Required action:
Scan the data below and state the number of lines that include the word "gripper", adding no comment.

Dataset:
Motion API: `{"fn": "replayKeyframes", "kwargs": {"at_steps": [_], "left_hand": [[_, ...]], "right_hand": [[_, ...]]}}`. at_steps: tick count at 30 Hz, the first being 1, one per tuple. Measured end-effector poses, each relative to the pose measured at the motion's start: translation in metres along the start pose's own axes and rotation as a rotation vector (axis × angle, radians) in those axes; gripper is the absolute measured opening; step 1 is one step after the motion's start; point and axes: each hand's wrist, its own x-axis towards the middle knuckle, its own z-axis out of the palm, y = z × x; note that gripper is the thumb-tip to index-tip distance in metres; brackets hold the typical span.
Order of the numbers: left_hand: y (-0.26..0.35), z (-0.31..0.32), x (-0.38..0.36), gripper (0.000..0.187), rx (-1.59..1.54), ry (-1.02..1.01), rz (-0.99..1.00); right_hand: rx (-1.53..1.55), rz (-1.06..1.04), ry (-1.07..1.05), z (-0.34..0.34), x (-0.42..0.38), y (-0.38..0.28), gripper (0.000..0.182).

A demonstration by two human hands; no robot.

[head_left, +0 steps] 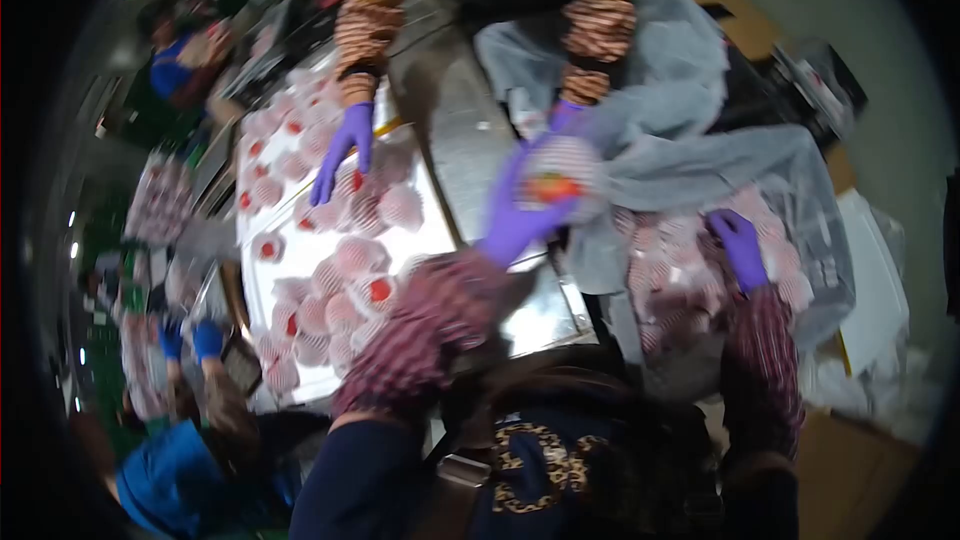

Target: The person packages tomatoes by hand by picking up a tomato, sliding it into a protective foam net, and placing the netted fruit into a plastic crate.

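My left hand (515, 215), in a purple glove, is closed around a red-orange fruit (556, 186) in a white foam net. It is raised over the metal surface between the lit table and the lined box, and motion blurs it a little. My right hand (740, 248), also purple-gloved, reaches into the box on the right. Its fingers are apart and bent over the foam-netted fruits (680, 260), touching or just above them. Grey-blue plastic liner (825, 230) rises around those fruits.
On the left, a bright white table (425, 235) carries many foam-netted fruits (340, 310). Across from me, a co-worker's purple-gloved hand (347, 145) reaches over it; their other hand (570, 118) is behind my left hand. Another person's blue gloves (207, 338) show at lower left. A cardboard box (850, 470) stands lower right.
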Motion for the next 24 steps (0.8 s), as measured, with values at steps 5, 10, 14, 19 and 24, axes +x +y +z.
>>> {"fn": "replayKeyframes", "kwargs": {"at_steps": [5, 10, 14, 19, 24], "left_hand": [[-0.018, -0.167, -0.037, 0.065, 0.787, 0.271, 0.204], [-0.023, -0.221, -0.095, 0.060, 1.743, 0.201, -0.006], [-0.005, -0.169, -0.085, 0.059, 1.738, 0.178, 0.038], [0.003, -0.064, -0.027, 0.049, 0.772, 0.035, 0.197], [0.007, 0.075, -0.005, 0.041, -0.109, -0.431, -0.200]], "right_hand": [[-0.545, -0.058, 0.117, -0.041, 0.010, 0.036, 0.033], [-0.699, -0.056, -0.009, -0.037, 0.020, 0.062, 0.041], [-0.974, -0.365, -0.092, 0.007, 0.027, 0.089, 0.059], [-0.896, -0.056, -0.021, 0.060, 0.038, 0.075, 0.078], [-0.787, 0.068, 0.126, 0.067, 0.036, 0.065, 0.076]]}}
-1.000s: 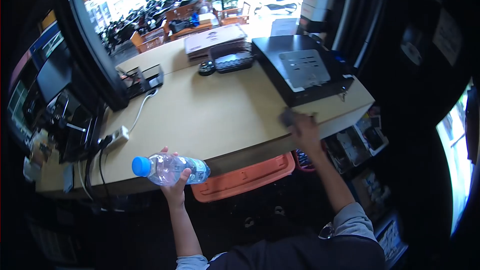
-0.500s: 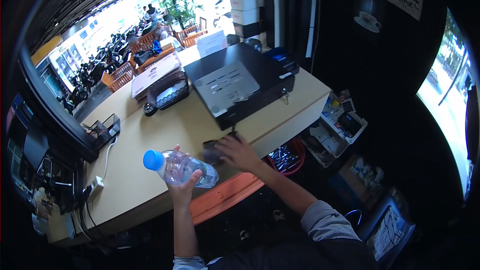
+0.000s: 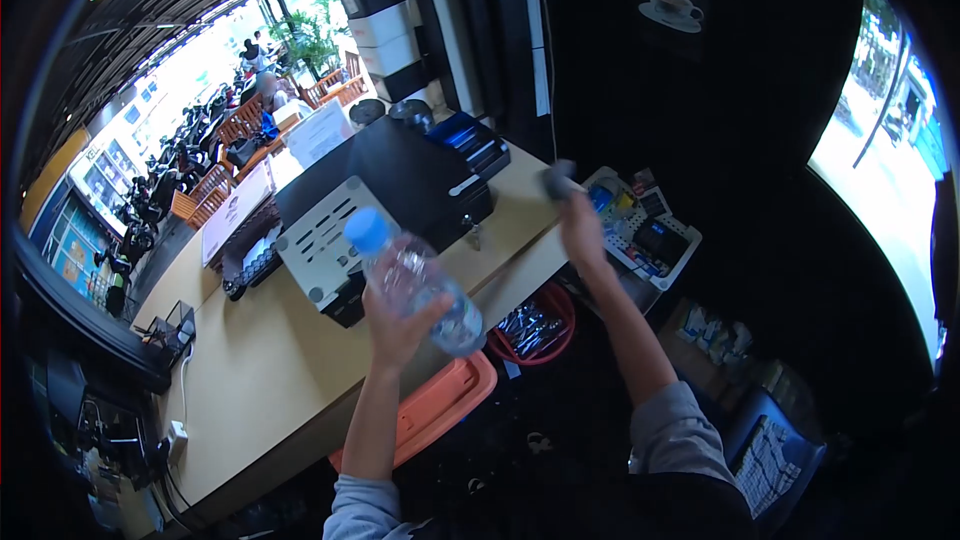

Result of the task:
2